THE TASK
Pull out every line of the listing below where "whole" appears.

DATA PROVIDED

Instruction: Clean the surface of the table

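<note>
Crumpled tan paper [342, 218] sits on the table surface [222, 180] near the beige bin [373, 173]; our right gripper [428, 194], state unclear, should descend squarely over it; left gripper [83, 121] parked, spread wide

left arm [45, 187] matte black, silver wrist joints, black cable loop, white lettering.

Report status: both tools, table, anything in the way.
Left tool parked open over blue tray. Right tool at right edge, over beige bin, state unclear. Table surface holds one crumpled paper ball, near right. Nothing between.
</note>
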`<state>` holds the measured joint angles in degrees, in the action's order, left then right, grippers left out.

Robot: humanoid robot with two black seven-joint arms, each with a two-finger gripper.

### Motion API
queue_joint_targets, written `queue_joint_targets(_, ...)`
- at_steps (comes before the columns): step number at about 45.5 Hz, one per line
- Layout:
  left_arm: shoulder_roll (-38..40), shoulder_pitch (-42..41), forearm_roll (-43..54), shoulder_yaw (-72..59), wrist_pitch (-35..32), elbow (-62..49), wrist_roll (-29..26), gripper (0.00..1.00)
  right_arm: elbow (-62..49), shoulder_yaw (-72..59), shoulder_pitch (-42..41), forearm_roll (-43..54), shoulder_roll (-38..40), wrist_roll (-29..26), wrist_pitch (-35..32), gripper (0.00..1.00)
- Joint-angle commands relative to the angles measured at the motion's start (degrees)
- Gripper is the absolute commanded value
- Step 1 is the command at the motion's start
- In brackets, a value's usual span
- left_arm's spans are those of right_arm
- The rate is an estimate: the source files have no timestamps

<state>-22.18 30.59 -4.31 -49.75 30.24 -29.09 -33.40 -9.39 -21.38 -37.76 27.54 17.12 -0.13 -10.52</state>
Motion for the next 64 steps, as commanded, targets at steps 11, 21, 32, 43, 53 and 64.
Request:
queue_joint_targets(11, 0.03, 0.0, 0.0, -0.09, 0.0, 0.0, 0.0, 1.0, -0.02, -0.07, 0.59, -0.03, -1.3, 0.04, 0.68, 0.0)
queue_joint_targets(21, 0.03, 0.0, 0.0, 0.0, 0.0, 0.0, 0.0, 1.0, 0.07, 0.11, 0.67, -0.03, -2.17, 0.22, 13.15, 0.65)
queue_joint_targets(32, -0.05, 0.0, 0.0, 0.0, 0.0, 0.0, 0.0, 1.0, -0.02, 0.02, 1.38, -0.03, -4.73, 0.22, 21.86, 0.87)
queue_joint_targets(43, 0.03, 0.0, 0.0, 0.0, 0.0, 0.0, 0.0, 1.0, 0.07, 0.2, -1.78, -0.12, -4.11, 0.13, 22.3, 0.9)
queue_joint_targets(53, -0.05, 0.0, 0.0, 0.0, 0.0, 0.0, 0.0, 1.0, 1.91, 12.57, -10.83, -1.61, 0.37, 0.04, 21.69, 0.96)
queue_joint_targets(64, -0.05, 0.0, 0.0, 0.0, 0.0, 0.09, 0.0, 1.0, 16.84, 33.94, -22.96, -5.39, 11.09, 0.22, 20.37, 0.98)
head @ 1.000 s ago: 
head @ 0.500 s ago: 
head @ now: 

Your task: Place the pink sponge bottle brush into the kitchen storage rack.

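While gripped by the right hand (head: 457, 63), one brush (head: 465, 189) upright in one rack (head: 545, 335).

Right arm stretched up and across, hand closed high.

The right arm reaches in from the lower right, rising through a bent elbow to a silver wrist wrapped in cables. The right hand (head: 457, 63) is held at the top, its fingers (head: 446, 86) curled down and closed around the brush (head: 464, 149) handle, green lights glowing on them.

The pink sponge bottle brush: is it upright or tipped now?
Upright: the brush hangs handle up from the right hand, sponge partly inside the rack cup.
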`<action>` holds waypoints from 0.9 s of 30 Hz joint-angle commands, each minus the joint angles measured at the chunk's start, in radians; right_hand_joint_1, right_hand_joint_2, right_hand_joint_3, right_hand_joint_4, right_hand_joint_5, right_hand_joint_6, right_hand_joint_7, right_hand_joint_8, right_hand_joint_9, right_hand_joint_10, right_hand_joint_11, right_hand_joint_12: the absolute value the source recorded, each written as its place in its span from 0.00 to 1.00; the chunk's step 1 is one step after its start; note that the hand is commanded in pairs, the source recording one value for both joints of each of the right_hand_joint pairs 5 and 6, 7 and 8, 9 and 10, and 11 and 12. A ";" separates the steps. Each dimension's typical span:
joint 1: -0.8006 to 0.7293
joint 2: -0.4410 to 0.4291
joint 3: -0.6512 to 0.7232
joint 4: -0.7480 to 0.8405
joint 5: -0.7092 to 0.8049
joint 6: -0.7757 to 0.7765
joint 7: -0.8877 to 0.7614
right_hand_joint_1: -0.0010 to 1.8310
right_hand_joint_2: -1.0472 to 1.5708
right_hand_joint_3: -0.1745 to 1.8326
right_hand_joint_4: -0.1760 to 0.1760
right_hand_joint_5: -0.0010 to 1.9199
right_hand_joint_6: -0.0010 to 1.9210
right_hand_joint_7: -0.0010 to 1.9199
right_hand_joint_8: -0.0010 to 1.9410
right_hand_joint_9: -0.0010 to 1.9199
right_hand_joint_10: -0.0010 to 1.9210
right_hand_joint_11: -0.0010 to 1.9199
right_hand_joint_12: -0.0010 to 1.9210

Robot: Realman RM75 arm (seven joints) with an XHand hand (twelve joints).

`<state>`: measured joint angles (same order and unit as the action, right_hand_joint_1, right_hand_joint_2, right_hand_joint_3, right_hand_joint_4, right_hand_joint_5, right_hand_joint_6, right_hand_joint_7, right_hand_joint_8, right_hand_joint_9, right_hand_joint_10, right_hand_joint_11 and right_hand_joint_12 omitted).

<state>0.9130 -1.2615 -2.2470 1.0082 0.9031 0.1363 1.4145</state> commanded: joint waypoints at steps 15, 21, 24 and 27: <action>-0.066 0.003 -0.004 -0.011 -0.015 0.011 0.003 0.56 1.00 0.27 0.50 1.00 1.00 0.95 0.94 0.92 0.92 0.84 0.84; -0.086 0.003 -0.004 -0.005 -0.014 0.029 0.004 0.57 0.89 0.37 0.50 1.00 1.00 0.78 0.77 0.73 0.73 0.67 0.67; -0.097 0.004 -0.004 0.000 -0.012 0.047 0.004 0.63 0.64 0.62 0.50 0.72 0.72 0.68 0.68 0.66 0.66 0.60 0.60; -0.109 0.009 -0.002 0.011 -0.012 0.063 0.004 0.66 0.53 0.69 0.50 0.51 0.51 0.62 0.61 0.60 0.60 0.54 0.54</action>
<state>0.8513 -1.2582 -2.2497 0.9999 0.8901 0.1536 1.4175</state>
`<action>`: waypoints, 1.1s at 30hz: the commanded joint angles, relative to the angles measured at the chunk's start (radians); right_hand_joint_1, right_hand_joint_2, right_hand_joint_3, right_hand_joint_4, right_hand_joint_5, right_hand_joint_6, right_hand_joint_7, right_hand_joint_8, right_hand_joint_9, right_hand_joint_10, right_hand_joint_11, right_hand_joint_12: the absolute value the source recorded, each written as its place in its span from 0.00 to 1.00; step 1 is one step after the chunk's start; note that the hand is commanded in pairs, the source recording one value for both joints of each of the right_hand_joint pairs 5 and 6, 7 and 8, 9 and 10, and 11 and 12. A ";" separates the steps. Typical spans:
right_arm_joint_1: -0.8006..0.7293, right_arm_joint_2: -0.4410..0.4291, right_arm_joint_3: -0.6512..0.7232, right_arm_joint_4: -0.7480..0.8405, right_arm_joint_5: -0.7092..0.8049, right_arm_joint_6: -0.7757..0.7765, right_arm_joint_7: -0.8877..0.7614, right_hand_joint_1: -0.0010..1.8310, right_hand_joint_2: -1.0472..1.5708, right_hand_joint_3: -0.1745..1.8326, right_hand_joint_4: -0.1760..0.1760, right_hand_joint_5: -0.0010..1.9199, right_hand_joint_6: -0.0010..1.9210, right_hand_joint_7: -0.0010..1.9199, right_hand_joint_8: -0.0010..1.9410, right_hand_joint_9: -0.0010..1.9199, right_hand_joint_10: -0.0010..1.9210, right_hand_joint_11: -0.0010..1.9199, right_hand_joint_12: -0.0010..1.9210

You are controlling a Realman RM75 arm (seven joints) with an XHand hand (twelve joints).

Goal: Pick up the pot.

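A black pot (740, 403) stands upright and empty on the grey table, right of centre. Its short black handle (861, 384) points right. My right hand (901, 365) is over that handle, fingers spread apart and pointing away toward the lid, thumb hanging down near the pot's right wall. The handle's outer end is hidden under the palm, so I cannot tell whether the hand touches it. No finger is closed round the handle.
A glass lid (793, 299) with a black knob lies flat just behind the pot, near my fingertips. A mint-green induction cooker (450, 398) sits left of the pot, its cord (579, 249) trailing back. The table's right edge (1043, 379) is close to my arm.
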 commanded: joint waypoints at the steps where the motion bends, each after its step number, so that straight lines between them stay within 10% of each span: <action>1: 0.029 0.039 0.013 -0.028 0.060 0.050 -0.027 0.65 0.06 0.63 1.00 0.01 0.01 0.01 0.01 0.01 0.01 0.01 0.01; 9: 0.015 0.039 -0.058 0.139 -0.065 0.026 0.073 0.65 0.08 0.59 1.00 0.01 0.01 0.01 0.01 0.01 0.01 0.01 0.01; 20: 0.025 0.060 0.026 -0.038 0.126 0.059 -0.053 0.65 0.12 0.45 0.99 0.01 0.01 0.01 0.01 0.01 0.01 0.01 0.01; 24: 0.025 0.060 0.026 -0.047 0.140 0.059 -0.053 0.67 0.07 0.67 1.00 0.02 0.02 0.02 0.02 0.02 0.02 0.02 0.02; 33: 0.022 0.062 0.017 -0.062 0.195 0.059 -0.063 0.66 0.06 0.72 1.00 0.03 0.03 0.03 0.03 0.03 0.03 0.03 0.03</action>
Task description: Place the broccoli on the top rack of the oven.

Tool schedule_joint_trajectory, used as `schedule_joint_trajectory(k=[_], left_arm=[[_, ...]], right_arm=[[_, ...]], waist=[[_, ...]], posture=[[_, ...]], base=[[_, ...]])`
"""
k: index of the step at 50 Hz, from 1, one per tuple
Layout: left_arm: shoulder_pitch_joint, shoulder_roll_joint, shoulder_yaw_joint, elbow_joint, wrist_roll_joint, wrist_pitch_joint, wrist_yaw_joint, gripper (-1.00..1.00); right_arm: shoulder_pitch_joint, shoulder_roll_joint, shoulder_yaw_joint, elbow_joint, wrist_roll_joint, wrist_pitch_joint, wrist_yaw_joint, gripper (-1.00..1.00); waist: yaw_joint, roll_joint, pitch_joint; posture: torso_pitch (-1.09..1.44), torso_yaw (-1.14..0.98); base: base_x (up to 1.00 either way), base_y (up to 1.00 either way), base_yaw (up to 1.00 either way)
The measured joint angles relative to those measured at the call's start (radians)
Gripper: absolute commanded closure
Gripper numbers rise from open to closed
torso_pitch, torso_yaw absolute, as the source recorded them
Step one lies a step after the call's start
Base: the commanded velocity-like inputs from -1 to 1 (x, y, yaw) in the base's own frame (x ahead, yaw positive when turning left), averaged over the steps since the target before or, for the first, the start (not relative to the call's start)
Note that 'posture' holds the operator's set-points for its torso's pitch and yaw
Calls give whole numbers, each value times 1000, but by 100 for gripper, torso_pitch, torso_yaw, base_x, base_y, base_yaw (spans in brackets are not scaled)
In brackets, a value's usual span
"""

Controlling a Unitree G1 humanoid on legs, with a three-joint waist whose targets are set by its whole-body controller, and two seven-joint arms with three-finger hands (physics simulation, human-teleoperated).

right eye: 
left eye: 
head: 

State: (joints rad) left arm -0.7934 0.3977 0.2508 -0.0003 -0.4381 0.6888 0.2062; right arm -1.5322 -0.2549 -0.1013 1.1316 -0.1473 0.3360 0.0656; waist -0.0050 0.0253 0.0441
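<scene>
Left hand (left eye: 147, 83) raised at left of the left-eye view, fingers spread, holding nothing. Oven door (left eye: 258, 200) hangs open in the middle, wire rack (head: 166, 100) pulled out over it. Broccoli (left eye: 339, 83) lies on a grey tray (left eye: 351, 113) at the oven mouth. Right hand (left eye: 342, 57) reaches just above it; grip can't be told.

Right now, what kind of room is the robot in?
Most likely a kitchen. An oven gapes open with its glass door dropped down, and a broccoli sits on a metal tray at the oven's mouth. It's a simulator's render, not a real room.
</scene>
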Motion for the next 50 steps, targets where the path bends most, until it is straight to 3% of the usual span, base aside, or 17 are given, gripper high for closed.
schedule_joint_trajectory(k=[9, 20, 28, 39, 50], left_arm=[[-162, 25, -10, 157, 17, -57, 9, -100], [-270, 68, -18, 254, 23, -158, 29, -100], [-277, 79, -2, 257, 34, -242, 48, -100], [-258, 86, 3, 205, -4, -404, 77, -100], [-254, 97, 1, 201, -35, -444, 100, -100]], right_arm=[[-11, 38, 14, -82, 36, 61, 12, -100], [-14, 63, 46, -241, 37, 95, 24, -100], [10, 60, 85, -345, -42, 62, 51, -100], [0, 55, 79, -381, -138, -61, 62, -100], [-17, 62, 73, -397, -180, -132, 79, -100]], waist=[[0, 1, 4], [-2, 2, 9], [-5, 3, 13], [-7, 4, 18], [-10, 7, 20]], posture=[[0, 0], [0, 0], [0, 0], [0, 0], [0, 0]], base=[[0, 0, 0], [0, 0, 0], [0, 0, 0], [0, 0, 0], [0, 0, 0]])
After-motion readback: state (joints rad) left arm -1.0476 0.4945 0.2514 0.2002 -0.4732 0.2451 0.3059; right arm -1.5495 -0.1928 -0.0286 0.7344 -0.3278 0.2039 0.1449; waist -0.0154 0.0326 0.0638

ANSWER FOR THE TASK
Calls give whole numbers, each value times 1000, but by 100 for gripper, torso_pitch, torso_yaw, base_x, base_y, base_yaw (spans in brackets are not scaled)
Controlling a Unitree G1 humanoid on legs, with a three-joint waist whose targets are set by its whole-body controller, and two seven-joint arms with three-finger hands (physics simulation, human-teleoperated).

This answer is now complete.